New York, June 16, 2026, 18:02 EDT
- Pfizer ended the day 0.15% higher at $26.04, a steadier close than the S&P 500 and Nasdaq as U.S. trading finished mixed.
- Rigel has completed the Veppanu licensing agreement with Arvinas and Pfizer, which brings a $70 million upfront payment. The payment will be shared equally between Arvinas and Pfizer.
- The stock is still linked to concern about whether Pfizer’s oncology and obesity drugs will make up for falling COVID sales and upcoming patent expirations.
Pfizer Inc. shares ticked up Tuesday after Rigel Pharmaceuticals announced it has finalized a licensing deal for Veppanu, the breast-cancer treatment Arvinas and Pfizer developed together. The move offered a small bit of news in cancer drugs for investors. Broader U.S. indexes finished the session mixed.
Dow sets a record, Pfizer edges higher as tech lags
Pfizer finished at $26.04, up 0.15%. The S&P 500 slipped 0.57% and the Nasdaq lost 1.15%. The Dow gained 0.64% for a record close, lifted as money rotated out of tech stocks into other sectors.
The deal isn’t really about the numbers up front. For Pfizer, it’s more about the story for investors now. The drugmaker is still working to show that a mix of new drugs, recent acquisitions, and late-stage pipeline bets can drive growth. The rush from COVID isn’t there anymore, and older drugs are nearing loss of exclusivity, which brings generic competition.
Rigel said the deal took effect June 11, following antitrust clearance and other needed steps. The company paid $70 million upfront, split equally between Arvinas and Pfizer, all in cash at closing. Rigel expects Veppanu to hit the market in August.
Veppanu is cleared in the U.S. for treating adults with ER-positive, HER2-negative, ESR1-mutated advanced or metastatic breast cancer after disease gets worse on at least one round of endocrine therapy. The drug is used when hormone-based treatments fail and the patient’s ESR1 gene has mutated.
Stocks struggled for direction as the market stayed quiet ahead of the Federal Reserve policy decision. Investors kept to the sidelines, with Janney Montgomery Scott chief investment strategist Mark Luschini telling Reuters the market was “digesting some of those gains” from Monday’s rally. Reuters
Pfizer’s (PFE) cheap stock price keeps some analysts interested, but the Street wants firmer signs from its drug pipeline. RBC Capital’s Trung Huynh moved the stock up to Sector Perform from Underperform last week, citing a “more balanced” risk-reward. Huynh is looking to two major clinical updates coming in 2026, but left his price target at $25. StreetInsider.com
After Pfizer’s first-quarter numbers, the same tension resurfaced. J.P. Morgan’s Chris Schott said drugs in the pipeline “could make the story more interesting over time,” but said sentiment would not pick up unless there was more data and less risk. RBC’s Huynh was more direct, calling Pfizer a “catalyst story, not an earnings story.” Reuters
Pfizer is pushing investors to focus on its obesity efforts as rivals Eli Lilly and Novo Nordisk lead the field. This month the company said its Phase 2b results back moving berobenatide, a GLP-1 receptor agonist, into Phase 3 obesity studies. The drug type mimics a hormone used in diabetes and obesity treatments. Jim List at Pfizer said the drug gave “continuous, uninterrupted weight loss” in selected studies heading into Phase 3. Pfizer
Pfizer’s main business still comes from its wide range of drugs, like Eliquis, a blood thinner it sells with Bristol Myers Squibb. Pfizer reported first-quarter revenue at $14.5 billion, up 2% on an operational basis. Sales of launched and acquired products rose 22%. CFO David Denton said the company is sticking to its full-year 2026 guidance.
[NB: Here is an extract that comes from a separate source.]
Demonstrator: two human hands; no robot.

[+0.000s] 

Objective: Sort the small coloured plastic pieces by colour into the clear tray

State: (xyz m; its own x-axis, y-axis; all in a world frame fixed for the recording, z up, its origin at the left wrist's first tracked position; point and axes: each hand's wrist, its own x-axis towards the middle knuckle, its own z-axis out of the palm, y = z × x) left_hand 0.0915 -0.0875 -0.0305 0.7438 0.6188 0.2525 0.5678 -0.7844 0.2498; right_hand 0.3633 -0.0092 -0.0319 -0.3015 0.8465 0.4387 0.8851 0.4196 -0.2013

MarketScreener lists 29 analysts on the name with an average Outperform and a target of $29.19, about 12% over the last close. Price targets run from $24 up to $36, showing the trade-off: income and possible pipeline upside against slow growth and patent headwinds.
But there’s risk on the downside too. Rigel flagged that Veppanu’s launch needs transfer work to go well, plus strong doctor adoption, real patient demand, positive reimbursement, the right pricing, limited competition, OK regulatory outcomes and tolerable side effects; if those fall short or if Pfizer’s pipeline trials disappoint, the stock could end up relying on more cost cuts and the dividend instead of growth.